Data Loading Bottleneck Detection#

You have a PyTorch model, a dataset, and you’re training it. But you’re wondering: “Is my training being slowed down by data loading?” This is a common question in deep learning. When your GPU is waiting for data to be loaded and preprocessed, you’re not getting the full performance out of your expensive hardware.

This quick-start guide shows how easy it is to detect data loading bottlenecks by simply wrapping your existing dataloader.

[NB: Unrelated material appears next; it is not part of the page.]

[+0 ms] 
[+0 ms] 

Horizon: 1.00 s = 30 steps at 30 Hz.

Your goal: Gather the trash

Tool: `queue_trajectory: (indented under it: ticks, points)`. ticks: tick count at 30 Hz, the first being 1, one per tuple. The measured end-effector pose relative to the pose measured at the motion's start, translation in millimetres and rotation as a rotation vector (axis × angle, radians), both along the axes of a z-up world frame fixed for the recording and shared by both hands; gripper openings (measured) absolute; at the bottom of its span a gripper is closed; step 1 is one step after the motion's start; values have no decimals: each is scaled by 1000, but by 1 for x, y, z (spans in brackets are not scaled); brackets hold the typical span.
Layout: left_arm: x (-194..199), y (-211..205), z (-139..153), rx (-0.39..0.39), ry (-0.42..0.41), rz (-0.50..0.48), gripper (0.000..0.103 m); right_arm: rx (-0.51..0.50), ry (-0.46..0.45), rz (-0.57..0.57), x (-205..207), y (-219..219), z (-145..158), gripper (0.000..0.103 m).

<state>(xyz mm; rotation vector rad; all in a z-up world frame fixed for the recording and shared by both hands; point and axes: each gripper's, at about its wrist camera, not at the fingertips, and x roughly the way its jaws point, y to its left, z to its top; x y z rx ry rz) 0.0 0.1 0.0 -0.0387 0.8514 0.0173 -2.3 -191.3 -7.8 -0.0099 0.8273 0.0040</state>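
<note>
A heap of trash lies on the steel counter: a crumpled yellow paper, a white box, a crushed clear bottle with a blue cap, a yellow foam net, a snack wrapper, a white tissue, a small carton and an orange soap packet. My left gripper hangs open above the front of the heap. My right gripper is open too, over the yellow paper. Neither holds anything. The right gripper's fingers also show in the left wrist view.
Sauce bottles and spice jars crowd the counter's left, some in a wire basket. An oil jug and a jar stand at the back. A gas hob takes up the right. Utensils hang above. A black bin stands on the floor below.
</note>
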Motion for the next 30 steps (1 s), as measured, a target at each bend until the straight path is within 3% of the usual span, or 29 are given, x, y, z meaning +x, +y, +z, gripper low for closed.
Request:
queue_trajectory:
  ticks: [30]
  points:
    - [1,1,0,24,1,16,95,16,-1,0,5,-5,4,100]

In this tutorial, you will learn how to:

  • Set up a baseline training scenario

  • Identify if data loading is the bottleneck

  • Measure the potential performance gain if data loading were optimized

1. Setup#

First, let’s import the necessary libraries and set up our environment.

[1]:
import os
import time
import torch
import torch.nn as nn
import torch.optim as optim
from torch.utils.data import DataLoader, RandomSampler
from torchvision import datasets, transforms
from tqdm import tqdm
import numpy as np

from nvidia.dali.plugin.pytorch.loader_evaluator import LoaderEvaluator

device = torch.device("cuda" if torch.cuda.is_available() else "cpu")
print(f"Using device: {device}")
Using device: cuda

2. Model & Data Setup#

We’ll use an ultra-light model to make data loading the bottleneck. This helps us clearly see the impact of data loading performance.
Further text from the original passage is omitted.